L’allarme genocidio diventa rosso dopo la presa del controllo da parte di RSF di El-Fasher in Sudan

https://www.france24.com/en/africa/20251029-genocide-warnings-flashing-red-after-rsf-takeover-of-sudan-s-el-fasher

di moonknight_nexus

1 commento

  1. moonknight_nexus on

    Ai media italiani non sembra importare nulla della guerra civile su base etnica che va avanti in Sudan da qualche anno e che ha fatto più di 150.000 morti. Le milizie che un tempo operavano sotto il governo Sudanese e che oggi combattono, la RSF un tempo conosciuti come [Janjaweed](https://en.wikipedia.org/wiki/Janjaweed) hanno preso la città di El-Fasher dopo un lungo assedio e stanno compiendo massacri dei civili nel silenzio generale. I Janwajeed sono suprematisti arabi e il loro obbiettivo sono civili di etnia africana. Da un post su X di Cecilia Sala:

    >Le immagini che ci arrivano dal Sudan sono relativamente poche. E quelle che raccontano meglio la gravità degli eventi sono troppo dure per poterle mostrare in tv o mettere in pagina sui giornali. Un esempio: la foto di una mamma e del suo bambino impiccati allo stesso albero.
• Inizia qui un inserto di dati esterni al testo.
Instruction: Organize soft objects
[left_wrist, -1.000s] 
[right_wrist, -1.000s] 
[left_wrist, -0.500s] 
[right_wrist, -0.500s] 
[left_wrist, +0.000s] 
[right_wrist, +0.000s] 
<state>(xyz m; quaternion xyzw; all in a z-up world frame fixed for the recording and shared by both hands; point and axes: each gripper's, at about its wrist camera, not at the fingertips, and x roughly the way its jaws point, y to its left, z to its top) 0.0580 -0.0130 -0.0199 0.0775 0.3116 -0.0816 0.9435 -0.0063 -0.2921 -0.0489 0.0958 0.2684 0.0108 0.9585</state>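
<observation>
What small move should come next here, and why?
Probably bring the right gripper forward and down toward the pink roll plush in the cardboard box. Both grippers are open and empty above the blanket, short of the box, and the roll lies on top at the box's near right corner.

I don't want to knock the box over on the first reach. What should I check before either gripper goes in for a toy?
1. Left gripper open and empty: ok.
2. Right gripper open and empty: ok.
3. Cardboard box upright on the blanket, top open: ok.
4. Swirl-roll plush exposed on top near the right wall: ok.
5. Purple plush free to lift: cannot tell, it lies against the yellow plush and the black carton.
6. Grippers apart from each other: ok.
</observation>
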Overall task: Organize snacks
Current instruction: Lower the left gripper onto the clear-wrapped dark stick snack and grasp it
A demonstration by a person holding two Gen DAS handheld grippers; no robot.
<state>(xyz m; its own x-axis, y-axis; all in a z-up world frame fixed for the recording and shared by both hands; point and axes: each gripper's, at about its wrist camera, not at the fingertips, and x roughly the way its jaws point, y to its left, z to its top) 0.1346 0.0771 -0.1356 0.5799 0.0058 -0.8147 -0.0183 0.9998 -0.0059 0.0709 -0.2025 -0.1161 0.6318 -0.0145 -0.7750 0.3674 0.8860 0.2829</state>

    >150 mila morti in Sudan non li riusciamo a contemplare. La più grande crisi umanitaria del mondo, la più grande crisi di sfollati e di affamati del mondo, finché è descritta soltanto a parole non buca la nostra attenzione.

    >——

    >La guerra in Sudan è cominciata il 15 aprile del 2023 perché il generale a capo di una milizia paramilitare – le Forze di supporto rapido (Rsf) – ha sfidato il capo dell’esercito regolare con l’ambizione di prendersi tutto il Paese.

    >I miliziani delle Rsf usano la guerra come un pretesto per uccidere e stuprare nelle aree etnicamente africane, in un Paese che oggi è a maggioranza araba.

    >Alcune vittime degli stupri etnici, che sono riuscite a scappare in Ciad, hanno raccontato che, durante le violenze, lo slogan degli stupratori era: “I vostri figli saranno arabi”. Oppure: “Quest’anno tutte le ragazze di qui saranno incinte dei figli dei Janjaweed”.

    >Janjaweed significa “I demoni a cavallo”. È il vecchio nome delle Forze di supporto rapido, che poi lo hanno cambiato per darsi un tono più serio ma senza rivedere di conseguenza i loro metodi.

    >Vent’anni fa i Janjaweed furono responsabili di una campagna di uccisioni di massa di persone nere che fece 300 mila morti e che non fu considerata un genocidio. Ora ce n’è un’altra, che va avanti da due anni.

    >Due giorni fa le Rsf sono entrare nella città di al Fasher, dove si erano riversati centinaia di migliaia di persone etnicamente africane in fuga, perché era l’unica grande città della zona dove i miliziani non fossero ancora arrivati.

    >Nelle immagini satellitari ad alta risoluzione si vedono grosse chiazze di sangue nella sabbia che indicano i punti delle città dove, nelle ultime 48 ore, sono avvenute le uccisioni. Ma le immagini più esplicite sono altre: le esecuzioni postate sui social network dagli stessi miliziani.